Uma garota pobre e um garoto rico se apaixonam e precisam enfrentar o preconceito dos amigos para ficarem juntos. A sinopse até está correta, mas não chega nem perto de traduzir o espírito de A garota de rosa-shocking, outro clássico da filmografia de John Hughes (desta vez como roteirista) que ajudou a tornar Molly Ringwald a heroína da minha adolescência. Ainda bem que o filme é bem mais do que isso.
Andie é uma estudante de classe baixa que precisa se adaptar ao colégio de riquinhos que frequenta. Autêntica e de personalidade forte, ela não abaixa a cabeça para as colegas que insistem em praticar bullying, termo que nem era moda na época. Ela só titubeia quando se apaixona por Blane (Andrew McCarthy), que corresponde, mas acaba cedendo à pressão dos amigos que não aprovam esse relacionamento.
Embora a reação natural seja torcer pelo casalzinho, o relacionamento em si não é dos mais empolgantes. Tudo acontece muito rápido, os dois se apaixonam em dois segundos e continuam estranhos um para o outro. Para completar, Blane não inspira muita confiança e se deixa levar com facilidade: ou seja, é um banana. A discussão sobre aceitação, necessidade de autoafirmação, pertencimento e pressão social, no entanto, é válida. E claro que tudo isso aparece de forma natural.
Mas a história de amor nem é o diferencial do filme. O que torna Andie admirável é a linda relação de cumplicidade que tem com o pai, depois de um momento difícil: a mãe da jovem simplesmente abandonou marido e filha, criando um vazio irreparável na família. Depois disso, o pai se tornou alcoólatra e tem dificuldade de conseguir um emprego, e é ela quem assume a autoridade na casa, lembrando-o de seus compromissos, dizendo "Estou orgulhosa de você" e "Ela nos deixou, supere isso". A cena em que os dois finalmente dizem umas verdades um para o outro não poderia ser mais verdadeira e mais emocionante. E essa relação de cumplicidade também lembra muito a de Sam e seu pai em Gatinhas e gatões.
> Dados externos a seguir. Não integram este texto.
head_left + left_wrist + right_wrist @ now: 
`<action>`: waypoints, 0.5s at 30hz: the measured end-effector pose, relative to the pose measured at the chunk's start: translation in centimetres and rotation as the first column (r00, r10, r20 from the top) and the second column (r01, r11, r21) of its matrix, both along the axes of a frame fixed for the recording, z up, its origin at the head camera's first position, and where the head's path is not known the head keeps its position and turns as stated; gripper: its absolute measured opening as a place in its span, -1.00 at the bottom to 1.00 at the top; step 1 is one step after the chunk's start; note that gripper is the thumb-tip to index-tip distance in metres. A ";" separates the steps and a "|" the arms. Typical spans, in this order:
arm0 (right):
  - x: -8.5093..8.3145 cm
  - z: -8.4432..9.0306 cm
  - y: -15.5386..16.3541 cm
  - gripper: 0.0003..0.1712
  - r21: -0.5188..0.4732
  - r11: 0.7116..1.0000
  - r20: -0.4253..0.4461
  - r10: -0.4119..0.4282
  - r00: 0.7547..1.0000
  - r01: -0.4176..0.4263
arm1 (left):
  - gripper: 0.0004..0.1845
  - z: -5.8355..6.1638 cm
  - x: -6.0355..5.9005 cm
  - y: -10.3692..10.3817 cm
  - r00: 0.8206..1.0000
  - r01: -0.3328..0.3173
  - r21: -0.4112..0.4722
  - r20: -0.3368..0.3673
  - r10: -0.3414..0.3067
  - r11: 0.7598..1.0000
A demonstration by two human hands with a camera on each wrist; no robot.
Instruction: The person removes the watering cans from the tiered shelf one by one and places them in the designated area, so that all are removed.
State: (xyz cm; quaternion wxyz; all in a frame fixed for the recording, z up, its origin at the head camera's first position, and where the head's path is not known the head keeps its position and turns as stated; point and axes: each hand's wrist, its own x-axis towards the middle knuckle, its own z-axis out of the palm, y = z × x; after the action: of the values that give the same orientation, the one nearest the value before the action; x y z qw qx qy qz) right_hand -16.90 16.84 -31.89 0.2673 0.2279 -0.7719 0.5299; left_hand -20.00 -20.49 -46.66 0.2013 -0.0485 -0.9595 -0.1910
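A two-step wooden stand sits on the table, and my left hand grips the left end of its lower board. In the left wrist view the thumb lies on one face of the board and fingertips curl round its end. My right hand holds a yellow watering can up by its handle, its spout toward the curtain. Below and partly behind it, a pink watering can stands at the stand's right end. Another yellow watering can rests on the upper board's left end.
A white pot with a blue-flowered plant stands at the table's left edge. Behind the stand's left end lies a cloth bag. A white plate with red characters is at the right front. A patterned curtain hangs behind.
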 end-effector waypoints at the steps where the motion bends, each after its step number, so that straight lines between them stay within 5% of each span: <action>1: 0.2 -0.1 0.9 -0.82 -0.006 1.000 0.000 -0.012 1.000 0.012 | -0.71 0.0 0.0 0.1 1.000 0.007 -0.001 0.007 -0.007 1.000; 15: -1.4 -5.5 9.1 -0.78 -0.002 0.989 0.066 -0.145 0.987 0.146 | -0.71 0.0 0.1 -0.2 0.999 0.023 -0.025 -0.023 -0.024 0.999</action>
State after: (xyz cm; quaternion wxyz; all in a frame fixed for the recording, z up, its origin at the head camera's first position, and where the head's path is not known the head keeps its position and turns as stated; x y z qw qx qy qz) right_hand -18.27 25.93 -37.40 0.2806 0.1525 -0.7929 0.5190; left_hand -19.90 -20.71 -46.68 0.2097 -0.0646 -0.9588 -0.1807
A atuação de Jon Cryer como Duckie, em seu papel de maior destaque no cinema até hoje, é outro grande destaque do filme. Completamente à vontade na pele do amigo sem noção (o nerd da vez, função que nos outros filmes era preenchida por Anthony Michael Hall), ele brinca em cena e nos proporciona momentos antológicos como o da dança na loja de discos. Ao mesmo tempo em que funciona como o bobo da corte, também consegue ser verdadeiro ao sofrer com o amor secreto que nutre por sua melhor amiga. O fato de ele ter consciência de que não possui nenhuma chance com ela não aplaca sua dor. Nem seu bom humor.
Rever A garota de rosa-shocking (e os outros filmes do mês John Hughes) é fazer uma viagem no tempo, da qual posso tirar duas conclusões. A primeira é a de que os anos 80 deviam ser definitivamente banidos do calendário fashion do universo. A segunda é a de que já não se fazem filmes adolescentes como antigamente. Já disse aqui neste blog que o diretor e roteirista entende a alma jovem como ninguém. Mas fato é que obras como essas não são produzidas hoje em dia por pura falta de sensibilidade, já que os tempos mudaram, mas os conflitos, nem tanto.